- Born: September 18, 1937 New York City, New York, U.S.
- Died: September 11, 2001 (aged 63) North Tower, World Trade Center, New York City, U.S.
- Cause of death: Collapse of 1 World Trade Center during the September 11 attacks
- Occupation: Firefighter
- Spouse: Rosalie Downey
- Children: 5

= Raymond Downey (firefighter) =

American firefighter (1937–2001)

Raymond Matthew Downey Sr. (September 18, 1937 – September 11, 2001) was an American firefighter, United States Marine Corps veteran, and Deputy Chief of Special Operations for the New York City Fire Department (FDNY). He was killed in the September 11 attacks on the World Trade Center in New York City when the North Tower collapsed.

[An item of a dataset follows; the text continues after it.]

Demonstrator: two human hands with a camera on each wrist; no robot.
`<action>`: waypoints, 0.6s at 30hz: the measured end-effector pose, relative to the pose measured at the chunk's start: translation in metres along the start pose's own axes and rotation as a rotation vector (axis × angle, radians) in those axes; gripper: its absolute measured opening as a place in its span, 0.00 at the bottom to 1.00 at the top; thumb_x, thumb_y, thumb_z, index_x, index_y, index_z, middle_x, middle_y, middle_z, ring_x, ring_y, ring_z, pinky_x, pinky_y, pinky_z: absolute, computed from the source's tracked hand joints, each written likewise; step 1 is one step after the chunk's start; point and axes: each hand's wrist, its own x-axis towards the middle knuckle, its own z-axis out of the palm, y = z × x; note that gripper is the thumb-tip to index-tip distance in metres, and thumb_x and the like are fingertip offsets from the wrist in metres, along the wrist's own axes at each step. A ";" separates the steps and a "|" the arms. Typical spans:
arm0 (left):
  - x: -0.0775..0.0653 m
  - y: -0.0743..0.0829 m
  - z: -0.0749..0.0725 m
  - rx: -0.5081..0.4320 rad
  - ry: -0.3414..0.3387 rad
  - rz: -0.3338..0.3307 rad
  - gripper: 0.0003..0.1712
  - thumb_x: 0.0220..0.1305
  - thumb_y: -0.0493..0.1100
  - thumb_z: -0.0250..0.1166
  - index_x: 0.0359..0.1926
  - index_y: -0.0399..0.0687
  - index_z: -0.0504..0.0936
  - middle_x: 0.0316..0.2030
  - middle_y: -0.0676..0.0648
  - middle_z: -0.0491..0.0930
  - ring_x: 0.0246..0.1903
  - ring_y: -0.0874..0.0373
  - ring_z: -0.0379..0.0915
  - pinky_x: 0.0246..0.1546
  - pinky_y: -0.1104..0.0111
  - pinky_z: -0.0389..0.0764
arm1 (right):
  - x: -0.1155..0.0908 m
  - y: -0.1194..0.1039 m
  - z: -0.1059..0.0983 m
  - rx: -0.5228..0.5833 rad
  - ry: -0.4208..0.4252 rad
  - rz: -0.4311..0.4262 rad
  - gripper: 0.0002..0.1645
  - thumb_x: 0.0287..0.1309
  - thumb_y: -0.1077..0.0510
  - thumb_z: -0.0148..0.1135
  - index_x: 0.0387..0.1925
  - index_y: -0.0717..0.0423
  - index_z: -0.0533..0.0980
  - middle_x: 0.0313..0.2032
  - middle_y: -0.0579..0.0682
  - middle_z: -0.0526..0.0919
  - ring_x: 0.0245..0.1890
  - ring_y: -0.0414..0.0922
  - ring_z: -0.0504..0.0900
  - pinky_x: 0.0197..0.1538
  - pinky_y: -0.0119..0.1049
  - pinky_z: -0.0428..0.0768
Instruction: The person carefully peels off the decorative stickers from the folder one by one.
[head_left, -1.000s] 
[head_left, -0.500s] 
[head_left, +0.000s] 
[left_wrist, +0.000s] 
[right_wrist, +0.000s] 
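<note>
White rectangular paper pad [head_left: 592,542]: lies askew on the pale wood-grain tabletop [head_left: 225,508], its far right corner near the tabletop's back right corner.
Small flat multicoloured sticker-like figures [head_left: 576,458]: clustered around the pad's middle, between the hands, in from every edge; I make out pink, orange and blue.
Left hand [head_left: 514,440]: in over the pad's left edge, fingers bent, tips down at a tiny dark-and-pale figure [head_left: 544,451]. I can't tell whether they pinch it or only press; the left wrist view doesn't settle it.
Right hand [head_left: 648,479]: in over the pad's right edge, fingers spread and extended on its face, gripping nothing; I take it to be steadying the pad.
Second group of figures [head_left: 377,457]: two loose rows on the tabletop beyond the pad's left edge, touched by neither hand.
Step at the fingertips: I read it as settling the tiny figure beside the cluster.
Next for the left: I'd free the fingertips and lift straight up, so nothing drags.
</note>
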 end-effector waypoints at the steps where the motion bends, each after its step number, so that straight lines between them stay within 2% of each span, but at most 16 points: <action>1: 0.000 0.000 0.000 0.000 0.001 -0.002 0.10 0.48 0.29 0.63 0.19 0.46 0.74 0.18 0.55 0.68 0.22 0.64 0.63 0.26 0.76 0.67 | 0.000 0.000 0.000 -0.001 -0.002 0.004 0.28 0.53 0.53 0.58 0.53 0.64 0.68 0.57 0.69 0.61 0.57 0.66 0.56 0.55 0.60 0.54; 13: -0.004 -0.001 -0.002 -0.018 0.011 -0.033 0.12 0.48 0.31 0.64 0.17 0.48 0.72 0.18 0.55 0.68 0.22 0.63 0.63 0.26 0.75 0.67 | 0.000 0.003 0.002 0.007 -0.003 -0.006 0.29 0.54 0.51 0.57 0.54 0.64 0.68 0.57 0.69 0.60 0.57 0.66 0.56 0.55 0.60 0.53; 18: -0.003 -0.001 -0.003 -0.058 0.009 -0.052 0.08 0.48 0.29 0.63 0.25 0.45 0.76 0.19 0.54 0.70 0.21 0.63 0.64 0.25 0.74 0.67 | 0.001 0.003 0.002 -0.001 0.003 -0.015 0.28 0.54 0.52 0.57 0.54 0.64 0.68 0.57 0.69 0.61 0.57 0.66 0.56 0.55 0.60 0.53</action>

He became chief of rescue operations within the FDNY's Special Operations Command, earning the nickname "Master of Disaster" among colleagues for his expertise in structural collapse, hazardous incidents, and large‑scale emergencies. In 1995 he was appointed by the federal government as the FEMA Operations Chief to lead the search efforts following the Oklahoma City bombing.

During the national anthem prior to New York Rangers' match on October 7, 2001, Mark Messier wore a firefighter helmet with Downey's image on.